We read with interest the review written by Evans and Allen, and published in the Journal of Optometry, in July, 2016.1
Systematic reviews are considered the ‘gold-standard’ form of evidence for assessing the effectiveness of therapeutic interventions. A systematic review comprises a focussed question, a comprehensive search strategy to identify all potentially relevant studies, predefined selection criteria to minimise bias from ‘cherry-picking’ studies and an assessment of the risk of bias (RoB) of individual studies in a way that can be evaluated and reproduced. Because studies at high RoB often overestimate treatment effects,2 the aim is to either exclude studies at high RoB, or at least prioritise those studies at the lowest RoB. For this reason the RoB table is the key feature of any systematic review because it needs to inform the subsequent discussion.
The authors state that they used the Critical Appraisal Skills Programme (CASP) checklist for assessing bias.3 However, the domains of bias outlined in Tables 2 and 3 do not correspond to the domains of bias of the CASP checklist.3 For example, in section-C of the CASP checklist for Randomised Controlled Trials (RCTs), three questions are posed. These are: (i) Can the results be applied in your context? (ii) Were all clinically important outcomes considered? (iii) Are the benefits worth the harms and costs? Users of the CASP tool are asked to provide Yes, No or Can’t Tell responses to each of these questions. In dealing with these three questions for the studies they reviewed, however, Evans and Allen chose to have only one column titled “Interpretation” in their tables, which mostly did not provide direct responses to the above section-C CASP questions. Thus the authors have developed their own, hybrid RoB rating scale which has unknown validity. Furthermore, the authors appear to have ‘cherry-picked’ the domains of bias used for each system; the domains of bias listed in Table 2 which evaluate studies of Intuitive Overlays are different to those listed in Table 3 which they used to evaluate studies involving the Intuitive Colorimeter. Another example of inconsistency in relation to application of the CASP tool concerns their approach to Question 3 of the CASP checklist for RCTs: Were patients, health care workers and study personnel blinded? There is no column in Table 2 that specifically relates to masking but there is in Table 3, and the column in Table 3 only considers masking of participants, not study personnel.
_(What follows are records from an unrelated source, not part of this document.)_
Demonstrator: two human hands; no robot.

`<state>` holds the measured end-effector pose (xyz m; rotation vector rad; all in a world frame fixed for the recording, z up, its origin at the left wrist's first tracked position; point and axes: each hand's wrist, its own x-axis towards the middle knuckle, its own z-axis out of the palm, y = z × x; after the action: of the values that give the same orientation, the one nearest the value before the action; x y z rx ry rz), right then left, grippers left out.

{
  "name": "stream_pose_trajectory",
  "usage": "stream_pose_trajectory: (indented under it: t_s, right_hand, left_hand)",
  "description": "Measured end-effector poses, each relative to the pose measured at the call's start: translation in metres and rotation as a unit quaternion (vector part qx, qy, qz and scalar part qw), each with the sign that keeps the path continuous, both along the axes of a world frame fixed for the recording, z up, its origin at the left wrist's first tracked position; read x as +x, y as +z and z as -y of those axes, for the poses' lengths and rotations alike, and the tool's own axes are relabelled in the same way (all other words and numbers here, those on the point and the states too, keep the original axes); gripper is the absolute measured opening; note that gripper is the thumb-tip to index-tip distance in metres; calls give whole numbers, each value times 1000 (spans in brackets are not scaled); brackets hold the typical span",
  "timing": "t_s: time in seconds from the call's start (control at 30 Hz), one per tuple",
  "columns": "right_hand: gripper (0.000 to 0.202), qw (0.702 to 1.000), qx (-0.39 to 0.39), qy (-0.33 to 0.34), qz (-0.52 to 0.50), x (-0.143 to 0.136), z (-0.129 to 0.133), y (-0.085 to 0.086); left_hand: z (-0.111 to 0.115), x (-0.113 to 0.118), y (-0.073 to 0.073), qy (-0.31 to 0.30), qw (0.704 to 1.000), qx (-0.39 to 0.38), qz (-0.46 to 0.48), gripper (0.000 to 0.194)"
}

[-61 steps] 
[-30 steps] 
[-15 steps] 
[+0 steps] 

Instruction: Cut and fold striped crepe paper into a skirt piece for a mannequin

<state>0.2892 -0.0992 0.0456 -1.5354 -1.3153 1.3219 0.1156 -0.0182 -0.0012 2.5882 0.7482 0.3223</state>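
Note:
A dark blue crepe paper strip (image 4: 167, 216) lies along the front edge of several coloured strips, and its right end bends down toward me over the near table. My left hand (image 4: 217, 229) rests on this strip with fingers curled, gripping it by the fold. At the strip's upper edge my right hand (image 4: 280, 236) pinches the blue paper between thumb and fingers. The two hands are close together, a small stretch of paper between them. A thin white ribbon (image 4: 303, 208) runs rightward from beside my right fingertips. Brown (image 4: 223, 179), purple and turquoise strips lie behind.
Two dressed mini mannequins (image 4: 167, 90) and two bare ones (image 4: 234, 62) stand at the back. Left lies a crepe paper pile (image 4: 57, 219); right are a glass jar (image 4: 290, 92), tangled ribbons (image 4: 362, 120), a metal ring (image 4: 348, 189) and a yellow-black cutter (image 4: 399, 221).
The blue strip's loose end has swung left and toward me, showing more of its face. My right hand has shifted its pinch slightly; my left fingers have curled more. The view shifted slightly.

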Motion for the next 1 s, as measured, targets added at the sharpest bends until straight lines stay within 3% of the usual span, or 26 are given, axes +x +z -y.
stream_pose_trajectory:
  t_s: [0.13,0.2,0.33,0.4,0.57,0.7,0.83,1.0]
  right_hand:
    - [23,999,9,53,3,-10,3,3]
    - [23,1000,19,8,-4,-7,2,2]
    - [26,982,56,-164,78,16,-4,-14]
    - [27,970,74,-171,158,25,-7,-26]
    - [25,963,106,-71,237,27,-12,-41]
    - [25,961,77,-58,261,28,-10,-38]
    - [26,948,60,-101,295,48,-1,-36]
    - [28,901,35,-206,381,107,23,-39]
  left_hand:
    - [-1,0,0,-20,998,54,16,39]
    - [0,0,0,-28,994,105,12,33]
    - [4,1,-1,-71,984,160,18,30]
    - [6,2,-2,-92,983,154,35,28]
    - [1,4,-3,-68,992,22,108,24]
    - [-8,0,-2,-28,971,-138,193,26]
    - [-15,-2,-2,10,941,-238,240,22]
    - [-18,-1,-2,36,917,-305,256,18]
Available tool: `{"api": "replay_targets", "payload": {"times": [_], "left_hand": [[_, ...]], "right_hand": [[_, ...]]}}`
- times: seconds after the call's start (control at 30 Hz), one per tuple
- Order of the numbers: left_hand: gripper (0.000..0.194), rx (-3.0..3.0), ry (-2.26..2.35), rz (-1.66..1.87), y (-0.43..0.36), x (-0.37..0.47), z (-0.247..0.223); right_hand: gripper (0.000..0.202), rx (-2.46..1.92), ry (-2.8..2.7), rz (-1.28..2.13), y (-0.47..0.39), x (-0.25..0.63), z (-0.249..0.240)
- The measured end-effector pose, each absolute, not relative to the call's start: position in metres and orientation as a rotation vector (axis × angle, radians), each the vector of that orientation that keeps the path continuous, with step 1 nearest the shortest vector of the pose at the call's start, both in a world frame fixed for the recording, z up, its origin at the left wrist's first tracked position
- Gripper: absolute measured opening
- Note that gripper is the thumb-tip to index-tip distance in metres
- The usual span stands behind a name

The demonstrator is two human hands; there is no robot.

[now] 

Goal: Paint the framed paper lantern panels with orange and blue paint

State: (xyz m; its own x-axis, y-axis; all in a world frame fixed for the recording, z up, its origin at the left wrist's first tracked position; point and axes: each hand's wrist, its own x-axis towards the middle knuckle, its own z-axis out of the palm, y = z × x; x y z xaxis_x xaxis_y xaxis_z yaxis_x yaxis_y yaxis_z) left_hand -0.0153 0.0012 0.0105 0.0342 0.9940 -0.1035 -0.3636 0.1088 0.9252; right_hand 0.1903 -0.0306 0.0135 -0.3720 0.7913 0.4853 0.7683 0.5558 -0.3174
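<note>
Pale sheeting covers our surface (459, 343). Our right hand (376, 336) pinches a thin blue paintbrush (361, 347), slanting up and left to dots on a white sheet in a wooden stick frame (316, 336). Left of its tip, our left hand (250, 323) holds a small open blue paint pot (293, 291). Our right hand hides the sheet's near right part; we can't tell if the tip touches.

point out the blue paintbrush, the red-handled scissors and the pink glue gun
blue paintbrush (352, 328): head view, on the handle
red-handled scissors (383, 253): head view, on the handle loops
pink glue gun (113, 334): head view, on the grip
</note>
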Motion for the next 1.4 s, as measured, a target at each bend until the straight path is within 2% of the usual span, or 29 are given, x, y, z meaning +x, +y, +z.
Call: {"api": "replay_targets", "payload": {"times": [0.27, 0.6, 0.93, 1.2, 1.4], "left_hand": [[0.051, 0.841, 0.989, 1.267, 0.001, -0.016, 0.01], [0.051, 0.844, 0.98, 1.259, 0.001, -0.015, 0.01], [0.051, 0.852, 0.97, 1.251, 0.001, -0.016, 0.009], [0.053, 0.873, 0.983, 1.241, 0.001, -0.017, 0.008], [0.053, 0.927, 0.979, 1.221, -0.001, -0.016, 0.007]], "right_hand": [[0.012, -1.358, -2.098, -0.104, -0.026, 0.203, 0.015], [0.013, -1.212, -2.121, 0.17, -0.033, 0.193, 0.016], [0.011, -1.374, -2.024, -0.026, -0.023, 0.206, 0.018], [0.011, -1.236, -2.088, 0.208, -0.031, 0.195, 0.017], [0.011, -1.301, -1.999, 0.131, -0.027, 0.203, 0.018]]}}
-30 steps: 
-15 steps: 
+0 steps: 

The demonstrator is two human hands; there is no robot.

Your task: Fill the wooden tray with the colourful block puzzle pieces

It is argued that masking of participants is not possible in studies of Intuitive Overlays. However, assessing different studies according to different criteria violates a basic principle of systematic reviewing, namely that all trials are evaluated in precisely the same manner.
There appears to be no assessment of inter-rater agreement. In a systematic review, trials are normally assessed by two researchers working independently and points of disagreement are referred to a third party. This appears particularly important in this review, which uses a non-validated RoB assessment tool and where a number of the papers being assessed were written by one or other of the review authors.
Another source of bias that is sometimes considered in systematic reviews is the source of funding. Evidence from two major systematic reviews has shown that financial conflicts of interest can influence outcomes of trials in a way that is favourable to the sponsor.4
For all of the reasons stated above, and because an analysis of bias does not inform their discussion of the papers, we are of the opinion that the Evans and Allen review is a systematic review in name only.
We have recently reviewed all the papers selected for this review, as part of a more wide ranging systematic review of the impact of coloured filters and lenses on reading performance5 using the Cochrane tools for assessing bias.6 Our findings strongly suggest that all of the reviewed studies are at high risk of bias in multiple domains. Evans and Allen reviewed the effect of colour on visual stress whereas we searched the literature for evidence that colour can benefit reading. In stark contrast to our conclusion, their review of the same literature led them to conclude that “the balance of evidence suggests that coloured filters can alleviate symptoms or improve performance in people who suffer from visual stress [VS]”. Even allowing for the fact that they considered the effects on visual stress not reading, it is far from clear how this conclusion is arrived at. There is no evidence of a meta-analysis having been performed. The ‘vote counting’ approach to systematic reviews that involves counting up the number of studies that find a significant effect no matter how small the effect size, and comparing to the number in which no significant effect was found has been criticised by a number of reviewers7 and is not the approach advocated by the Cochrane Collaboration.8
Although we have outlined above a number of points with which we take issue in the Evans and Allen review, we would like to conclude by stating that we do not think the differences between our position and theirs are as great as might appear to be the case. They state very clearly that “the diagnosis of visual stress needs further research” and, even more importantly, that “larger and more rigorous randomised controlled trials of interventions for visual stress are required”. We are in full agreement with these views. Leaving aside our differences concerning the strengths and weaknesses of this review, to us the areas on which we agree are far more important and provide a basis on which future research might proceed.
Financial disclosureThe authors of this letter have no financial interests to declare.